花形装飾活字を愛でる その210

ここまで書いてきた事というのは、何も局地的で、此処だけの話し、というものではないと思います。音楽のシーンでも、アートのシーンでも、そういう現象って起こっていると感じていて、もしくは、本来、そうであったのが、段々と、理解する人達の中で育まれて、キチンと形になって目に耳に感じる事が出来始めている状態とも言えると思います。それを強く感じたのが、kajico(http://kajico.org)やナデガタインスタントパーティ(http://www.nadegatainstantparty.org)になりますでしょうか。ムジカイーゼル、もしくは、ラベンダーピローの動きそのものでもある辰巳さんがそうかもしれません。それが作品化する瞬間がもちろんある訳ですが、それを仕組む動作やシーンの構築は、まるでデザインそのものであるように感じるのです。手法が特異なのは、たしかにあるのですが、紛れも無く、その行動にデザインを見る事が出来ます。その結果、芸術的な作品が生まれている状況がある、という事も事実として捉えた方がいいのかもしれません。それは、デザインと芸術とが、別ものであるという意識から、既に遥か遠く先へ行く話しであり、もっとリアルタイムにモノごとは起こっているのです。とくに、傾向として、デザインを利用した仕込み的な部分を芸術は利用する傾向にあるように感じていて、それを見るに、過去に、花形装飾活字で起こっていた事が、リバイバルし、サンプリングとしてのデザイン、それを謳歌する芸術として、別々の道筋ではなく、実は、1つの1本の道筋として存在していたのではないかという考えを、今は持っています。そして、既に、次は何を見るか、という視点に立っているタイミングにあり、デザインというものが、もはや、伝統芸能並の意識の古さを持つ事になりそうな予感さえしています。
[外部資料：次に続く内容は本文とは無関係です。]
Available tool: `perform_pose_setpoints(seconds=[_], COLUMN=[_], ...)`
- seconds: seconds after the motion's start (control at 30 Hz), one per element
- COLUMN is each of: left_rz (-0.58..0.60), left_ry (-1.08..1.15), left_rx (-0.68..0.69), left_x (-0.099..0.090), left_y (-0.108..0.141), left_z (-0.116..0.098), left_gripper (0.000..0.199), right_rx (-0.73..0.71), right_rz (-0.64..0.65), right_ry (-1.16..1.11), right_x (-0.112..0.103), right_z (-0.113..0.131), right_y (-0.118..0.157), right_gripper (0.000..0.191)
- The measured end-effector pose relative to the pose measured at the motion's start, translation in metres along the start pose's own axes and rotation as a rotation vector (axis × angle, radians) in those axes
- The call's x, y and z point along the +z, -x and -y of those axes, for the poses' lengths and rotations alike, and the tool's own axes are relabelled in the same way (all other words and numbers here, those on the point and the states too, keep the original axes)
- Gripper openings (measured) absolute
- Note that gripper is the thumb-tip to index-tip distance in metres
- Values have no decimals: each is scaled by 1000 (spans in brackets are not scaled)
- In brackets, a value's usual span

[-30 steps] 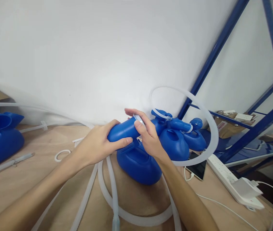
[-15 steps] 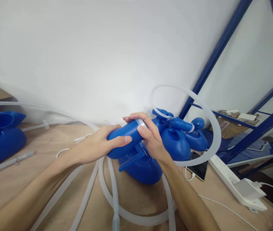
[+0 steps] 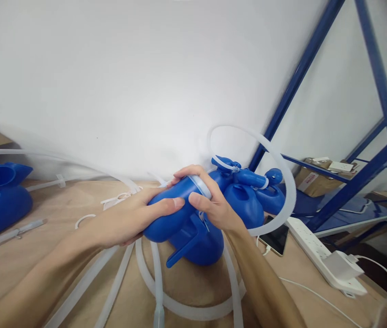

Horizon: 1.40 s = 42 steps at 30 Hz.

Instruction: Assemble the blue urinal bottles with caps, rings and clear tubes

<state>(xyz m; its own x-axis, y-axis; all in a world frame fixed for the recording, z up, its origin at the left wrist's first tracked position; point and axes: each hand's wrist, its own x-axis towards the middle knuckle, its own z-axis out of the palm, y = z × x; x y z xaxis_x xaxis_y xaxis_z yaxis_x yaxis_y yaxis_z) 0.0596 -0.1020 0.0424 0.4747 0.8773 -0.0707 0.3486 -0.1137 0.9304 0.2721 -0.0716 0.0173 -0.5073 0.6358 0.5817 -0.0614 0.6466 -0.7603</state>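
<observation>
In front of me a blue plastic urinal bottle lies tilted on the table. My left hand is wrapped round its thick neck, thumb along the upper side. At the neck's end, my right hand grips the whitish ring, thumb on the near side and fingers over the top. A blue flap-like piece sticks out below the neck toward me. The fingertips on the far side are partly hidden.
Translucent hoses curl across the brown table covering. More blue bottles stand at right and a blue bottle at left. A phone, a white power strip and a blue metal frame are at right.
Both hands still grip the bottle. Its neck has shifted slightly down, more of the whitish ring shows, and the flap-like piece points lower. The surroundings have slid left in view.
</observation>
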Motion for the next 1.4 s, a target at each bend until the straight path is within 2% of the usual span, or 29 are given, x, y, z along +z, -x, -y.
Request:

果たして、自分がやっている事とは何なのか、それを知るきっかけとして、エンスヘデの花形装飾活字は、とても参考になる素晴らしき資料なので、ぜひぜひ文章をお待ちしております、なのですが、それをfengfeeldesignでは、あくまで、デザイン、とくに、グラフィックデザインを基にしながら、花形装飾活字という範囲の中で、西洋を廃し日本という視点で発展をつくっていく動作の中で、作り上げた最先端が「hug」にあたる訳です。ただ、これは、花形装飾活字である以上は、芸術への昇華は難しく、それが使われる事で、その役目と成立を委ねているという所に、なんとも言えないもどかしさがあります。ていうのも、fengfeeldesignがもし使ってしまい、芸術としてしまった場合に、それはもはや、道具としての価値を失い、fengfeeldesignのものになってしまうので、そこだけは、どうかして避けたいのです。だからこそ、なんですが、fengfeeldesignが取り扱う花形装飾活字というのは、あくまで組み見本として扱う場合がほとんどで、本来は、第三者の誰かが使い、それが、芸術として扱われる事によって、fengfeeldesignが作った道具、ルール、仕組みとしての誕生を見る事が出来るのです。